Assignment => Among the entries below, one stretch runs from the line that contains "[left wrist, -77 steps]" through the line that contains "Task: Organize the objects". Repeat that stretch exactly, ends included, and only that.

Excerpted records =>
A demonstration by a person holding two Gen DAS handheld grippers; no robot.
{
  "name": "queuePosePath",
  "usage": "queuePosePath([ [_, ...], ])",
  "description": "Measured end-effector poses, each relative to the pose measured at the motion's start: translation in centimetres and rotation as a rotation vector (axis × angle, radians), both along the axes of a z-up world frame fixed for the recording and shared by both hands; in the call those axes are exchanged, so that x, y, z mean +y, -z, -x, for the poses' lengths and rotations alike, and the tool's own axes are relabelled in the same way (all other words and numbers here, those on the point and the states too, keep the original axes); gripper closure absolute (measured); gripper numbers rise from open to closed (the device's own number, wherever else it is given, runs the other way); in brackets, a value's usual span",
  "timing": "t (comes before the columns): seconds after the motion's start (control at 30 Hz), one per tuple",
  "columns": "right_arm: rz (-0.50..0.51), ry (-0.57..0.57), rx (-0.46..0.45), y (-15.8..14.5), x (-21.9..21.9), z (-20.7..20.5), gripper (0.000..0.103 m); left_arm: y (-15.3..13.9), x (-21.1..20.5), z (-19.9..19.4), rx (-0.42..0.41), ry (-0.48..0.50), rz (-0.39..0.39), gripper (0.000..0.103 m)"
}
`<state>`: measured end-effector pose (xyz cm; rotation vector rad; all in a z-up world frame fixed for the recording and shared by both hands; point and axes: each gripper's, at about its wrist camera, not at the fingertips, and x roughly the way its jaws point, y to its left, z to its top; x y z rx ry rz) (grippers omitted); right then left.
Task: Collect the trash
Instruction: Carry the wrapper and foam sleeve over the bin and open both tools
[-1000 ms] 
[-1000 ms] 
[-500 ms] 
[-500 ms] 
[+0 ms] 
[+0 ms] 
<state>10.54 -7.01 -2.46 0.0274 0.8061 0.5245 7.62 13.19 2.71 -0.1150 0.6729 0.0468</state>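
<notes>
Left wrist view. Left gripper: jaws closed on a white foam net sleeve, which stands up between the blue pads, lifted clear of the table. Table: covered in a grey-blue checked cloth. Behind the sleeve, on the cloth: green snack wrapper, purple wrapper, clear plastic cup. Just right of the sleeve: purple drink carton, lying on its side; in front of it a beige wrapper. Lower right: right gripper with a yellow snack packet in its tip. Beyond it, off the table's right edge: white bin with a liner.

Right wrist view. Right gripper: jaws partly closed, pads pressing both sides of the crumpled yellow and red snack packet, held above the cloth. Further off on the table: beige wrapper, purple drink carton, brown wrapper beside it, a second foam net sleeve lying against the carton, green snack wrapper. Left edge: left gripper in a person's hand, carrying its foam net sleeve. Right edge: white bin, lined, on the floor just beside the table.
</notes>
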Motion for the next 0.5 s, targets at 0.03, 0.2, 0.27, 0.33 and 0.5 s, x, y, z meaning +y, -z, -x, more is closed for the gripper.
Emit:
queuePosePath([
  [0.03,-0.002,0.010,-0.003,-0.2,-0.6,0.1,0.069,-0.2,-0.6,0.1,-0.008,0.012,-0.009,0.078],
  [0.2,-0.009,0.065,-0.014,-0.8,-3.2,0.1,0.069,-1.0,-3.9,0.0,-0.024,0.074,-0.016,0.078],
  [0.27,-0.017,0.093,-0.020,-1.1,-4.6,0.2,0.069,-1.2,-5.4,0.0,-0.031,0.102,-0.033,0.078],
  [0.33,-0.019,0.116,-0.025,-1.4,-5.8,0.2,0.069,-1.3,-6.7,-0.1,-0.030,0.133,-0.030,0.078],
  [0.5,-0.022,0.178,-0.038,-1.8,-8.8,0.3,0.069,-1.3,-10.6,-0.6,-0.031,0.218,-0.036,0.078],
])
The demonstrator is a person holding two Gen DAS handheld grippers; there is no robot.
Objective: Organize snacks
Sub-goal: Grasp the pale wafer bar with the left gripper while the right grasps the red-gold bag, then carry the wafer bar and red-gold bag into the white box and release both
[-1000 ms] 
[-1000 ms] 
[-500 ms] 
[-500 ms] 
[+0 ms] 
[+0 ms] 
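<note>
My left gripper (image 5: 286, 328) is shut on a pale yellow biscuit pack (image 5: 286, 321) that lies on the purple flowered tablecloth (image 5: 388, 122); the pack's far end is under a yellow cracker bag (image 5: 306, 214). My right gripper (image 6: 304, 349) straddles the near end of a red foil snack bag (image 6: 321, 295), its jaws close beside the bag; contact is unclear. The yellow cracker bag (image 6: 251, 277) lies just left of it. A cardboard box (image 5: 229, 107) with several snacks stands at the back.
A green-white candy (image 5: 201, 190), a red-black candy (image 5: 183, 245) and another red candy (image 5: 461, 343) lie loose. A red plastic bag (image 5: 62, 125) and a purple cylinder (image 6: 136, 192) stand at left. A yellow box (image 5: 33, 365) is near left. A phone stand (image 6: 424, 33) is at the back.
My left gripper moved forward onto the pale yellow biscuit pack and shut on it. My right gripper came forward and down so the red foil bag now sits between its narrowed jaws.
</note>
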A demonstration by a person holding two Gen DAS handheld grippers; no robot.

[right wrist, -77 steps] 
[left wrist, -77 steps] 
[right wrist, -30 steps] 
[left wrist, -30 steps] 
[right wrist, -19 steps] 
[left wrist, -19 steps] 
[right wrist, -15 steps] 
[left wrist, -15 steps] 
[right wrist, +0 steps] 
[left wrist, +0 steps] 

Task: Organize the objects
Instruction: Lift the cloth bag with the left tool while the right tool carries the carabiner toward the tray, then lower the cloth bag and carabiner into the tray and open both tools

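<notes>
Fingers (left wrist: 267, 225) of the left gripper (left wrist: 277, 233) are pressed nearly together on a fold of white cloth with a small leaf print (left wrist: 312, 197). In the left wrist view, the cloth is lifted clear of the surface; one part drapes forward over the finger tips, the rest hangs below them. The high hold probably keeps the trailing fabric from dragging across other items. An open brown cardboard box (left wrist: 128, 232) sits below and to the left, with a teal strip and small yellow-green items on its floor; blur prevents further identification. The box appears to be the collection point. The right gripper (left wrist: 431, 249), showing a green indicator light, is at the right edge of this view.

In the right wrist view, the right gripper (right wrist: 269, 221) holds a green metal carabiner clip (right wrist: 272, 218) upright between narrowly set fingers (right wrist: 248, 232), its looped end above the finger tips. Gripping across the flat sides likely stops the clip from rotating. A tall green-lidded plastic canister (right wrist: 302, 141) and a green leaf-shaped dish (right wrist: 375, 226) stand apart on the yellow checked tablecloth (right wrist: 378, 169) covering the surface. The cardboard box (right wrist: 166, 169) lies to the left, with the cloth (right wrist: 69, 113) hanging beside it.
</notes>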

Response =>
[left wrist, -77 steps] 
[right wrist, -30 steps] 
[left wrist, -30 steps] 
[right wrist, -19 steps] 
[left wrist, -19 steps] 
[right wrist, -15 steps] 
[left wrist, -15 steps] 
[right wrist, +0 steps] 
[left wrist, +0 steps] 

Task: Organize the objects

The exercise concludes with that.